- WHAT THE TASK ASKS -
Within the listing below, please copy exactly the lines between the line holding "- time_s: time" and the line holding "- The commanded", inclusive.

- RECORDED INFORMATION -
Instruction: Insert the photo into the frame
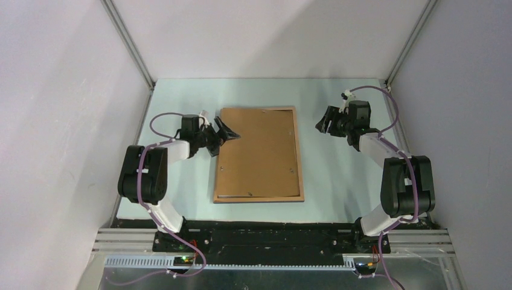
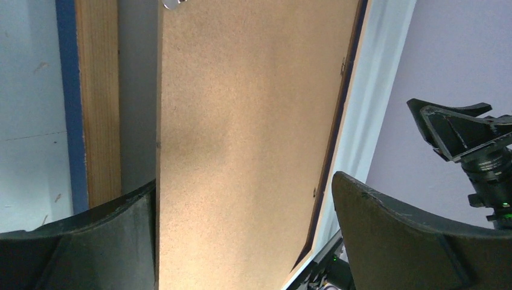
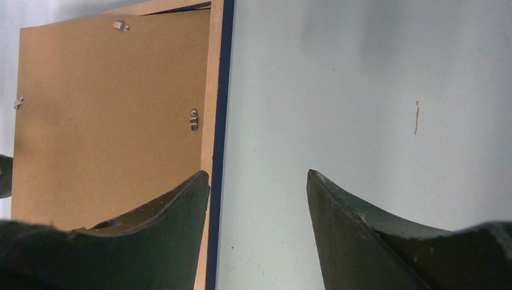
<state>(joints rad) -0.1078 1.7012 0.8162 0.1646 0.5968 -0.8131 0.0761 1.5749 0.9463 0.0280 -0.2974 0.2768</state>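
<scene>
Top external view, frame with backing board in it, left gripper and right gripper both spread wide, empty.

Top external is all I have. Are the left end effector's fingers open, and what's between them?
Observer: Open. The left wrist view shows the backing board between the fingers of the left end effector.
Operator: And the right one?
Observer: The right end effector is open too, over bare table, beside the blue-edged rail of the frame.
Operator: Board clipped in?
Observer: Cannot tell. The right wrist view shows a metal clip at the board's edge by that rail.
</scene>
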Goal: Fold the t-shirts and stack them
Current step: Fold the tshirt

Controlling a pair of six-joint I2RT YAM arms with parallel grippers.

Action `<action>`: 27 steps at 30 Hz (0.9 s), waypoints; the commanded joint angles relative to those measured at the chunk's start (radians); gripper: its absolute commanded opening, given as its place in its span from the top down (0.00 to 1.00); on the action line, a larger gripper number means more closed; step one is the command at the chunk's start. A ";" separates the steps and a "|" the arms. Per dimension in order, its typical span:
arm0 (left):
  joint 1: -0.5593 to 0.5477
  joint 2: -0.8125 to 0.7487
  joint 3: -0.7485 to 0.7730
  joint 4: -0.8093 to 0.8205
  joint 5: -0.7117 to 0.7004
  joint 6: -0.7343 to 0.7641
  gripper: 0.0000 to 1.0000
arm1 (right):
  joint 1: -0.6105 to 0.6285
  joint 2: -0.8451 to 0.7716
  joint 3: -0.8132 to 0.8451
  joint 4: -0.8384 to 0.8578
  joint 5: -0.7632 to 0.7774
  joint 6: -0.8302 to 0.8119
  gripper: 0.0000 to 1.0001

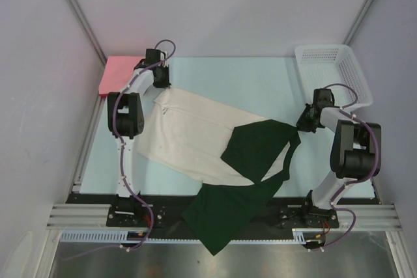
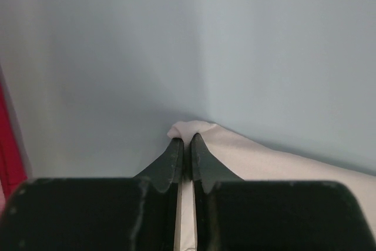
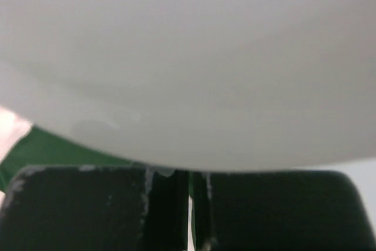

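Top view, shirt: the cream-and-green shirt (image 1: 195, 135) lies spread and rumpled on the desk (image 1: 247, 79) between the two pincers. Its dark green end hangs over the near edge.
Top view, left pincer: the left pincer (image 1: 160, 83) sits on the shirt's far cream corner.
Top view, right pincer: the right pincer (image 1: 303, 125) is at the tip of a green point of cloth that reaches out to it.
Top view, other shirt: the pink shirt (image 1: 120, 75) lies folded square, just left of the left pincer.
Top view, basket: a white basket (image 1: 355, 73) stands just beyond the right pincer.
Left wrist view, grip: the left pincer (image 2: 187, 140) is nearly closed, pinching a small bunch of cream cloth at its tips. The rest of the shirt (image 2: 282, 168) trails off to its right.
Right wrist view, grip: blurred; the right pincer (image 3: 189, 183) has its jaws together. Green cloth (image 3: 53, 151) lies to its left, but whether any is caught cannot be told.
Handling, judged: light, limp fabric that will sag and slide rather than hold shape.
Where to hold, judged: corners and hems, pinched as far apart as possible, so the cloth hangs flat when lifted.
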State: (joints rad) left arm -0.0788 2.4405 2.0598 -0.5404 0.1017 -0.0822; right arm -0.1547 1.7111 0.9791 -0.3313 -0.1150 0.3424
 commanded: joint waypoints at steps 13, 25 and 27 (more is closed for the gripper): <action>0.048 0.063 0.151 0.151 0.050 -0.016 0.91 | 0.021 0.025 0.090 0.095 0.318 0.055 1.00; 0.039 -0.422 -0.178 0.046 -0.181 -0.151 0.25 | 0.092 -0.290 0.198 -0.458 0.445 0.027 0.16; 0.045 -0.541 -0.286 -0.001 -0.259 -0.162 0.26 | 0.110 -0.340 0.202 -0.576 0.440 0.047 0.16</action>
State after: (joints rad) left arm -0.0406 2.1536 1.8771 -0.5137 -0.0200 -0.2039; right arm -0.0582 1.4933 1.1439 -0.6903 0.2630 0.3832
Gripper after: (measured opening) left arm 0.748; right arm 0.841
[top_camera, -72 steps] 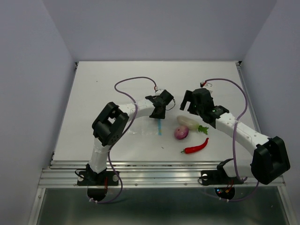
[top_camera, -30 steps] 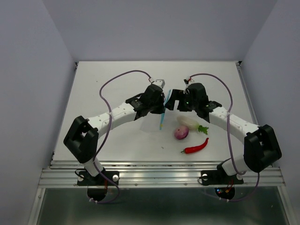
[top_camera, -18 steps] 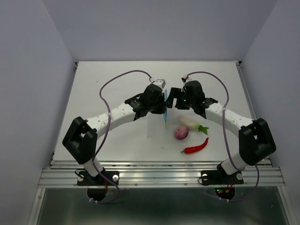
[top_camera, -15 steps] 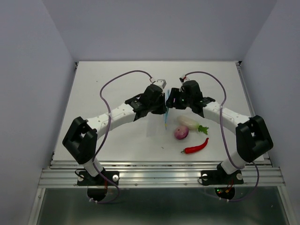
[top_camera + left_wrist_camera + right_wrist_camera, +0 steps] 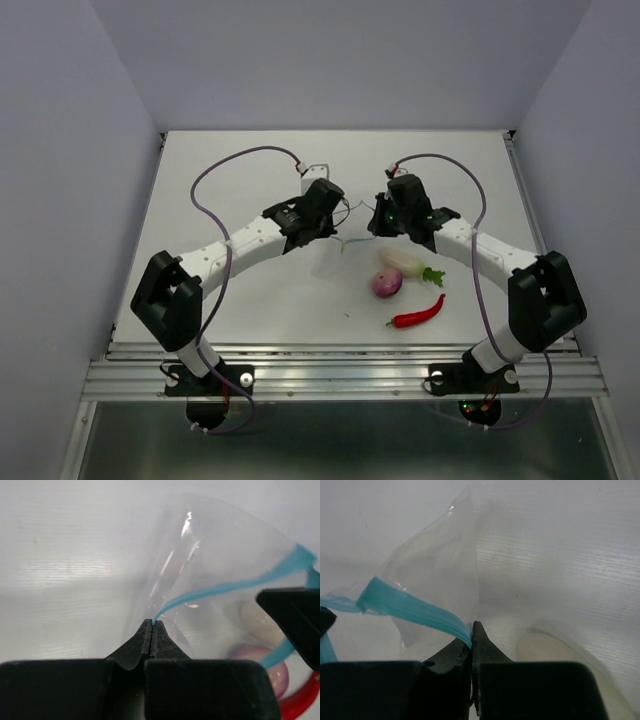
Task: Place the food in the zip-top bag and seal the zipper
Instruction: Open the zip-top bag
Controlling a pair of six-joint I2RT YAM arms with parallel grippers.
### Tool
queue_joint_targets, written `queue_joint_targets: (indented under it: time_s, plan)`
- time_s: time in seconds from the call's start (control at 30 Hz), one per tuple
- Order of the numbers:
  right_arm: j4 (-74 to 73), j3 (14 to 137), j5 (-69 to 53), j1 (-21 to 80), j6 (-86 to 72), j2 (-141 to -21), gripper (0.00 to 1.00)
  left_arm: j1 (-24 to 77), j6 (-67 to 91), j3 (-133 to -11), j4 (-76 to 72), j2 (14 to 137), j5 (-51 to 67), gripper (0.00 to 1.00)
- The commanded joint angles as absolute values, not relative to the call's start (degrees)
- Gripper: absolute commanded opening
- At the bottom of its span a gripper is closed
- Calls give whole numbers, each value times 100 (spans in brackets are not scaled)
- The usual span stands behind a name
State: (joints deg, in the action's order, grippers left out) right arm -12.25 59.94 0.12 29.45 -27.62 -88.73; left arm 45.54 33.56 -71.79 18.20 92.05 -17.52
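Since half a second back my two grippers have drawn apart, and the right gripper [image 5: 472, 632], spread a moment ago, is now pinched on the zipper [image 5: 410, 607]. The zip-top bag [image 5: 210, 545] hung flat between them then; now its mouth is pulled wide.

Working outward from my end, the chili [image 5: 418, 313] lies nearest the bases, just in front of the onion [image 5: 387, 283] and to its right. The radish [image 5: 405, 262] lies just behind the onion, close against it, leaves to the right. All three rest on the table [image 5: 230, 170], outside the bag.

Behind the onion and to its left, the bag is held up between the two grippers; I cannot tell whether its lower edge touches the table. The left gripper [image 5: 152, 628] is pressed together on the other lip of the blue strip, farther left of the onion. The right gripper sits straight behind the onion.
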Motion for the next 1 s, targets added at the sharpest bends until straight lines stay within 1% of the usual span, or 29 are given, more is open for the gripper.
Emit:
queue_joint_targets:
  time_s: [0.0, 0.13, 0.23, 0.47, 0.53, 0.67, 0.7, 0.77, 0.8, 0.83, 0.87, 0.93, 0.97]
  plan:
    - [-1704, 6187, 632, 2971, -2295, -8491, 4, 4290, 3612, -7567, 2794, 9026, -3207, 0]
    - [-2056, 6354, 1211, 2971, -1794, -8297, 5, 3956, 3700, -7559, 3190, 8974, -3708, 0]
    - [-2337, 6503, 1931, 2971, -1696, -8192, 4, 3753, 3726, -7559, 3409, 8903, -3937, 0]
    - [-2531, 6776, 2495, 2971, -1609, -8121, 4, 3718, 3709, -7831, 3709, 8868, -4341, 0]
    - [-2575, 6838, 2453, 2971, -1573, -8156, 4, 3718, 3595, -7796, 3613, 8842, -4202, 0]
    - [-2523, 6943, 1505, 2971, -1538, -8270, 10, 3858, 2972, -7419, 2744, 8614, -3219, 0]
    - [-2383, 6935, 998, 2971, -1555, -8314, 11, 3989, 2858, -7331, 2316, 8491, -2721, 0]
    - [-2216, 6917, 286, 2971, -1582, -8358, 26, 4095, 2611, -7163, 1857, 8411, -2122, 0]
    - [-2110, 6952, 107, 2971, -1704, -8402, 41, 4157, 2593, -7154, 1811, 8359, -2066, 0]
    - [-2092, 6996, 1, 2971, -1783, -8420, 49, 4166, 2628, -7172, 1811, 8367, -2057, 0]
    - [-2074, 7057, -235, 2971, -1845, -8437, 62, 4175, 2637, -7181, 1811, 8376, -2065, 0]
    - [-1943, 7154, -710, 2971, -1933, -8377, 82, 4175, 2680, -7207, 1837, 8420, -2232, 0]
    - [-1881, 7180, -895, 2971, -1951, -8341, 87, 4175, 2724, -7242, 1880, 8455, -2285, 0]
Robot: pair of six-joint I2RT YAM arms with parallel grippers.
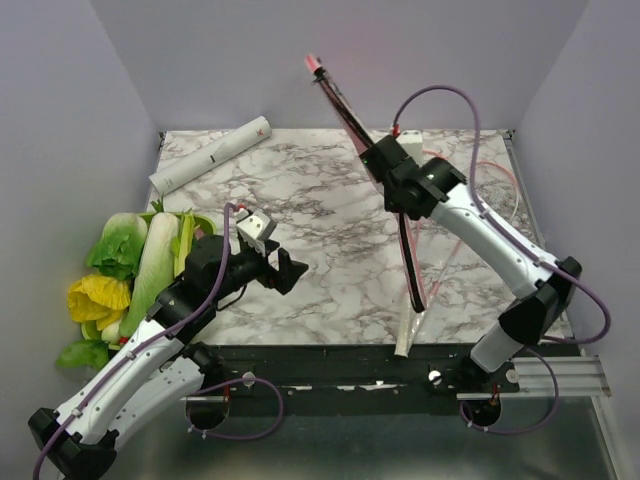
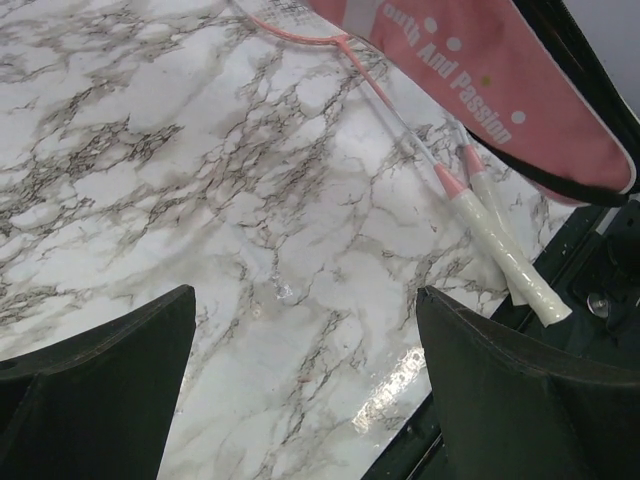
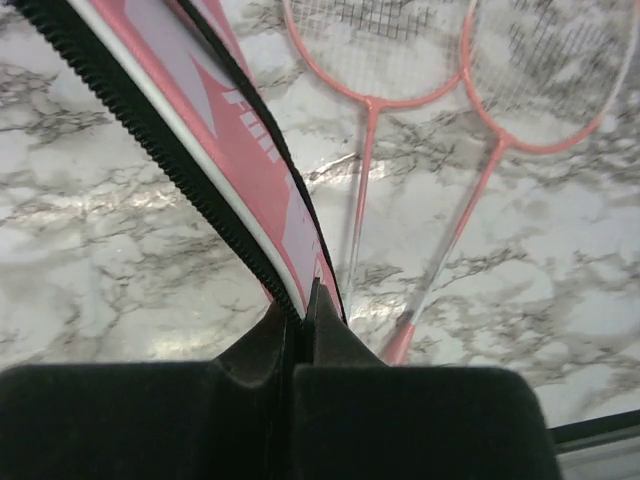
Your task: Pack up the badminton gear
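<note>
The long pink cover (image 1: 345, 105) with its black zip edge is lifted off the table and stands slanted on edge. My right gripper (image 1: 384, 170) is shut on its rim; in the right wrist view the jaws (image 3: 305, 300) pinch the cover (image 3: 215, 130) edge. Two pink-framed rackets (image 3: 455, 95) lie on the marble below, their pale handles (image 1: 406, 338) at the table's front edge. My left gripper (image 1: 291, 272) hovers open over bare marble, left of the handles (image 2: 505, 250), with nothing between its fingers (image 2: 305, 350). A white tube (image 1: 211, 154) lies at the back left.
A green tray of leafy vegetables (image 1: 125, 270) sits at the left edge beside my left arm. The marble table (image 1: 310, 215) ends at a dark front rail (image 1: 330, 355). Walls close in the back and both sides.
</note>
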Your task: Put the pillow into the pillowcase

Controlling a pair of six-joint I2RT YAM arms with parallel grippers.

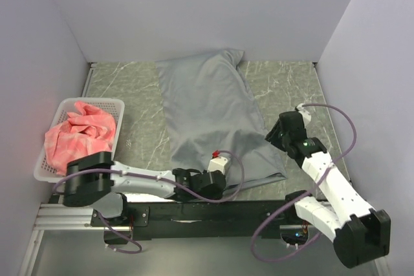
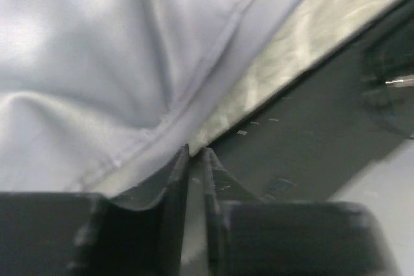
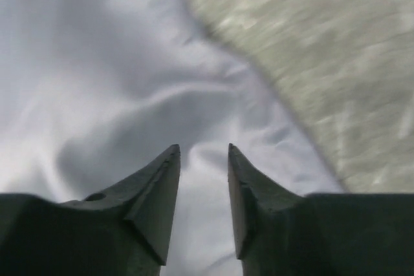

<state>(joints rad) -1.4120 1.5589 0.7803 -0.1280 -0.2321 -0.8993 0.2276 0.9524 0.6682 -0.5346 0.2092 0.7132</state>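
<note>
Two tools meet one pillowcase (image 1: 207, 114), a grey sack lying plump down the middle of the table (image 1: 291, 88). The left tool (image 2: 197, 153) sits at its near hem, jaws pressed almost together with only a slit between. The hem runs just ahead of the tips; whether cloth is pinched, I cannot tell. The right tool (image 3: 204, 153) hovers with jaws parted, grey folds ahead and to its left, bare table to its right. The pillow is hidden from every view. Well left of the left tool, a white basket (image 1: 65, 105) holds a pink checked cloth (image 1: 81, 134).
</note>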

- SOLUTION TO THE PROBLEM -
- time_s: time in seconds from the call's start (control at 30 Hz), one per tuple
- Order of the numbers:
  right_arm: j4 (-74 to 73), j3 (14 to 137), j5 (-69 to 53), j1 (-21 to 80), j6 (-86 to 72), j2 (-141 to -21), gripper (0.00 to 1.00)
  left_arm: j1 (-24 to 77), j6 (-67 to 91), j3 (-133 to -11), j4 (-76 to 72), j2 (14 to 137), j5 (-51 to 67), gripper (0.00 to 1.00)
- The commanded joint angles as absolute values, not relative to the call's start (degrees)

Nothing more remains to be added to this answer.